Ausbildung als Textilreiniger/in

Textilreiniger/in zu sein bedeutet längst mehr, als nur Soßenflecken zu entfernen. Die Wenigsten wissen, was tatsächlich alles dahintersteckt. Wir klären euch auf, warum Azubis in der Textilreinigung derzeit gefragter sind denn je – und was diesen Job ausmacht.

laundromat-708176_1920

Der Wandel der Gesellschaft geht eindeutig in eine bestimmte Richtung: eine steigende Lebenserwartung und immer mehr ältere Menschen. Was das mit Textilreinigung zutun hat? Genau genommen sogar ziemlich viel, sagt Yvonne Reichelt, Betriebsleiterin der Puschendorf Textilservice GmbH in Schönebeck. Denn sie weiß, dass Krankenhäuser, Alten- und Pflegeheime sich auf immer mehr Patienten insgesamt einrichten müssen. Das bedeutet für die Textilreinigungsindustrie: deutlich mehr Bettwäsche und OP-Textilien, die ständig gereinigt werden müssen. Reichelt kennt die Konsequenzen für ihr Unternehmen:

„Um die Herausforderungen der Zukunft zu meistern, streben wir ein beständiges Wachstum unseres Unternehmens an und investieren in einen modernen Maschinen- und Fuhrpark. Nicht zuletzt brauchen wir aber auch motivierte Auszubildende und spätere Mitarbeiter, um langfristig gemeinsam diesen Weg in eine erfolgreiche Zukunft zu gehen.“

Wer sich also für diese Ausbildung interessiert, der sollte sich schon mal in Schönebeck bewerben. Über eines sollten sich angehende Azubis allerdings im Klaren sein: Textilreiniger/in zu sein heißt längst nicht mehr, nur Flecken zu entfernen oder den Knopf auf der Waschmaschine zu drücken. Es gehört viel mehr dazu. Bei der chemischen Reinigung spielen beispielsweise computergesteuerte Systeme und komplizierte chemische Prozesse eine große Rolle.

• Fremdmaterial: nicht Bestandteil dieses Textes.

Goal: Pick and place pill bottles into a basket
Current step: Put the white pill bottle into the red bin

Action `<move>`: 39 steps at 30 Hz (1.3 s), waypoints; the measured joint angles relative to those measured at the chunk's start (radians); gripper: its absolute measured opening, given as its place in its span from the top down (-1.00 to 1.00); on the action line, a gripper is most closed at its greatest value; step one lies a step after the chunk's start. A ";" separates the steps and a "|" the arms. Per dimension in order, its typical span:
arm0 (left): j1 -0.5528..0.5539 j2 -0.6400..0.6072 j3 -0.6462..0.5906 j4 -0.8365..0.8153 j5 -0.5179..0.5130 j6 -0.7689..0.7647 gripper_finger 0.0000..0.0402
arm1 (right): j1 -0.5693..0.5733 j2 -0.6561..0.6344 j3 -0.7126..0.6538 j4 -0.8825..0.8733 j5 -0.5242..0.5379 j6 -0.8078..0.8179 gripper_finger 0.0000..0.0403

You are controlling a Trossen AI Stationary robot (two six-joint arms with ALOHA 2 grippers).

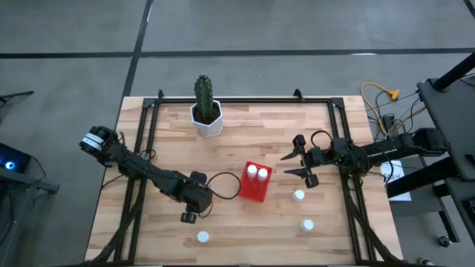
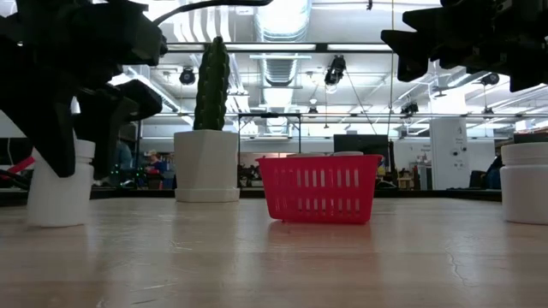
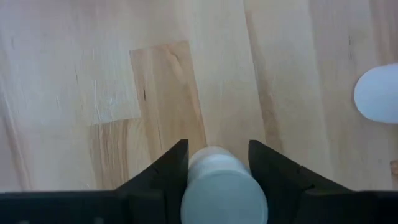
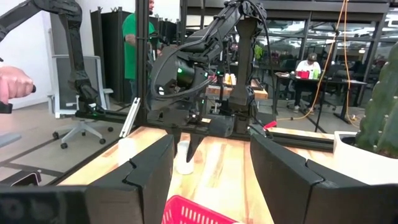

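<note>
The table (image 1: pixel 245 152) is pale butcher-block wood in glued strips, framed by dark metal rails. At its centre sits the basket (image 1: pixel 254 182), a small red rectangular plastic box with slotted mesh walls, holding two pill bottles (image 1: pixel 257 173) whose round white caps show from above. The left gripper (image 1: pixel 189 215), at about seven o'clock from the basket and near it, has its dark, wedge-shaped fingers (image 3: pixel 163 175) closed against the sides of a smooth white bottle (image 3: pixel 217 186) with a round cap, seen between them in the left wrist view. Another bottle (image 1: pixel 202 237) stands just past the gripper toward six o'clock on the table. Two more bottles stand at four o'clock from the basket, one near it (image 1: pixel 298 196) and one farther out (image 1: pixel 307 225). The right gripper (image 1: pixel 300 165) hovers at three o'clock from the basket with its fingers spread wide and nothing between them. A white faceted pot with a ribbed green cactus (image 1: pixel 205 108) stands at eleven o'clock, well apart from the basket.
</note>
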 joint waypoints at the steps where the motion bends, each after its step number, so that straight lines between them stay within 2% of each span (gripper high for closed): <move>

Azubis sollten nicht nur darauf vorbereitet sein, sich in ihrer Ausbildung ein breites Fachwissen anzueignen, sondern auch bereit sein, einen Großteil der Arbeit per Hand zu erledigen. Denn es wird trotz aller modernen Prozesse noch ganz altmodisch gefaltet, gebügelt, berechnet, justiert, gemischt, gewogen und vieles mehr.

Das Beste daran: Die Übernahmechancen sind gut – zumindest in Yvonne Reichelts Firma. Also nichts wie ran ans Bewerbungen schreiben!